German Greens make way for European carbon management plan – EURACTIV.com


The German Greens have adopted a European Parliament election programme which highlights the need for carbon capture and storage, a historic shift for the party.

Germany’s Green Party, along with most of their European counterparts, has long opposed carbon capture and storage (CCS) as a costly diversion from efforts to reduce CO2 emissions that are causing global warming.

The party’s reluctance to shift its position has long hampered the adoption of a coherent strategy on carbon removals and CCS, as demanded by successive reports from the Intergovernmental Panel on Climate Change (IPCC).

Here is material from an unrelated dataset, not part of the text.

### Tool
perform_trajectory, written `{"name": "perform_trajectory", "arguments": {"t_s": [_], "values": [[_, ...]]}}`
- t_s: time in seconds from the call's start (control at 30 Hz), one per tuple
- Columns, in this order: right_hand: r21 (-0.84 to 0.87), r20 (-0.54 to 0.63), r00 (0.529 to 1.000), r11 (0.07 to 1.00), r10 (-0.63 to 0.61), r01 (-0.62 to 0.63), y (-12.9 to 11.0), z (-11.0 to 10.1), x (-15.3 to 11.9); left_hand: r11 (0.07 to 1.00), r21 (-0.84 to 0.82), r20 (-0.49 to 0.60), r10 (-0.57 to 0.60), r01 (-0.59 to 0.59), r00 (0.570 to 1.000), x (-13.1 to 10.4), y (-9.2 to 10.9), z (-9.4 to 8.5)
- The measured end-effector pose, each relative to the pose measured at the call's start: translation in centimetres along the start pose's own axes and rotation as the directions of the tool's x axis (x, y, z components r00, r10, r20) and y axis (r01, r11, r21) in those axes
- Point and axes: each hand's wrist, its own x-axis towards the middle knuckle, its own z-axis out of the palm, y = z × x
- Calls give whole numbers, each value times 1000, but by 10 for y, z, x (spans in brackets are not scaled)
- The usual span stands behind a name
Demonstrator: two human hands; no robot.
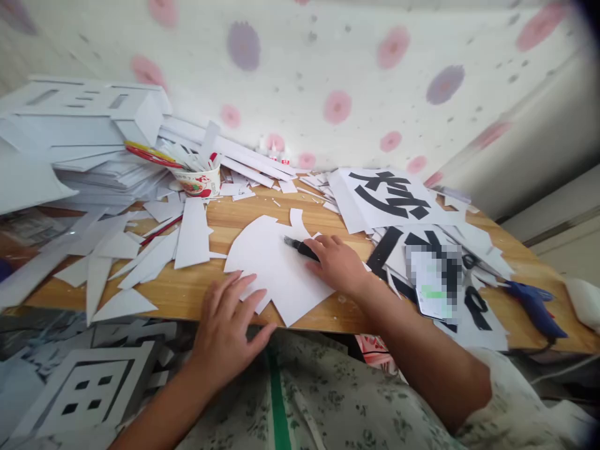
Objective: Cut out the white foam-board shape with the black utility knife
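White card (281,275) at near edge of wood table (180,305). Right hand (338,264) closed round black cutter (305,250) over card; left hand (227,328) spread at card's left, gripping nothing. Rightward: sheet (349,211), big black Chinese lettering (391,194). Phone (430,284) screen pixelated; cup (199,183) print illegible.

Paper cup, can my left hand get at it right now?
Probably yes: the left hand holds nothing, and only flat paper pieces seem to lie between it and the paper cup.
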Motion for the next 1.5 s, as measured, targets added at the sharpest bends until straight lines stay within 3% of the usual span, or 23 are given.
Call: {"name": "perform_trajectory", "arguments": {"t_s": [0.07, 0.13, 0.2, 0.23, 0.3, 0.33, 0.4, 0.47, 0.57, 0.73, 0.9, 1.07, 1.17, 1.23, 1.3, 1.33, 1.37, 1.47, 1.5], "values": [[-1, 48, 999, 1000, 10, -10, 0, 2, 10, 996, -72, 34, 54, -51, 998, -1, 5, 4], [72, 10, 1000, 997, 28, -29, 5, 0, 10, 990, -129, 67, 68, -59, 995, -1, 8, 9], [388, -91, 990, 919, 110, -67, 9, -6, 0, 985, -156, 84, 85, -72, 993, -1, 8, 14], [633, -139, 971, 772, 194, -63, 10, -9, -7, 984, -153, 91, 102, -87, 991, -1, 8, 16], [948, -84, 946, 318, 313, -21, 9, -15, -26, 984, -122, 92, 139, -127, 986, -1, 5, 19], [992, -67, 931, 123, 358, 25, 8, -17, -35, 984, -102, 82, 156, -147, 984, -1, 4, 19], [985, 26, 910, -164, 414, 46, 3, -16, -52, 982, -63, 57, 182, -179, 982, 0, 2, 19], [940, 145, 885, -340, 443, 17, -3, -11, -63, 979, -38, 34, 201, -200, 979, 1, 1, 19], [875, 279, 831, -483, 481, -14, -10, -1, -70, 976, -23, 22, 217, -216, 976, 2, 2, 17], [810, 418, 753, -584, 509, -54, -23, 3, -70, 974, -29, 20, 223, -223, 975, 3, 2, 18], [709, 574, 718, -677, 393, -197, -44, 2, -79, 980, -56, -7, 191, -191, 982, 1, 2, 21], [726, 533, 709, -680, 461, -103, -49, 1, -77, 951, -305, 57, 77, -56, 995, 6, 3, 4], [765, 478, 688, -643, 546, -21, -52, -3, -60, 838, -538, 152, -15, 95, 988, 16, 16, -9], [795, 418, 645, -602, 640, 83, -58, -5, -47, 723, -651, 340, 6, 231, 940, 24, 32, -12], [825, 343, 562, -527, 752, 202, -67, -5, -37, 607, -680, 534, 27, 410, 845, 30, 51, -8], [838, 313, 550, -498, 775, 225, -71, -5, -35, 546, -669, 596, -10, 503, 803, 30, 59, -5], [850, 279, 581, -478, 764, 221, -76, -5, -35, 481, -661, 632, -57, 577, 773, 30, 66, -2], [885, 212, 799, -457, 562, 87, -85, -2, -47, 329, -674, 648, -166, 661, 743, 25, 77, 6], [896, 210, 852, -443, 480, 29, -86, -1, -53, 293, -679, 654, -173, 673, 736, 22, 79, 8]]}}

The party is now changing that stance and campaigning for the EU elections in 2024 on a platform open to the technology. In hard-to-abate sectors like cement, “we want to utilise technological opportunities and capture, store and, if necessary, use CO2 directly during production,” reads the Greens’ new party programme.

“We strive to create a standardised regulatory framework across Europe and to develop an integrated European infrastructure, including common European CO2 storage facilities,” the programme adds.

For the German greens, that amounts to a momentous shift.

Ottmar Edenhofer, director of the Potsdam Institute of Climate Research and IPCC author, likened their refusal to consider carbon capture to the German conservatives’ reluctance to take up debt

Robert Habeck, Germany’s Green economy and climate action minister, has championed the idea of shipping German CO2 to Norway – usually to be rebuked by his party.

The shift should also be welcome news for Brussels, where the European Commission is working on an  “industrial carbon management” plan slated for publication in the coming weeks.

Previous attempts to launch such a European strategy have failed due to a lack high-level resistance in the European Commission on CCS, sources say.

The change of heart among German Greens could now reverse this. In their programme, the party stresses the need to introduce “negative emission targets” at the national and EU levels in order to reduce the amount of CO2 in the atmosphere and meet UN climate targets.

Scenarios in the UN’s flagship IPCC report assume carbon removal technologies are deployed on time to stay on track with the objective of keeping global warming below 1.5°C.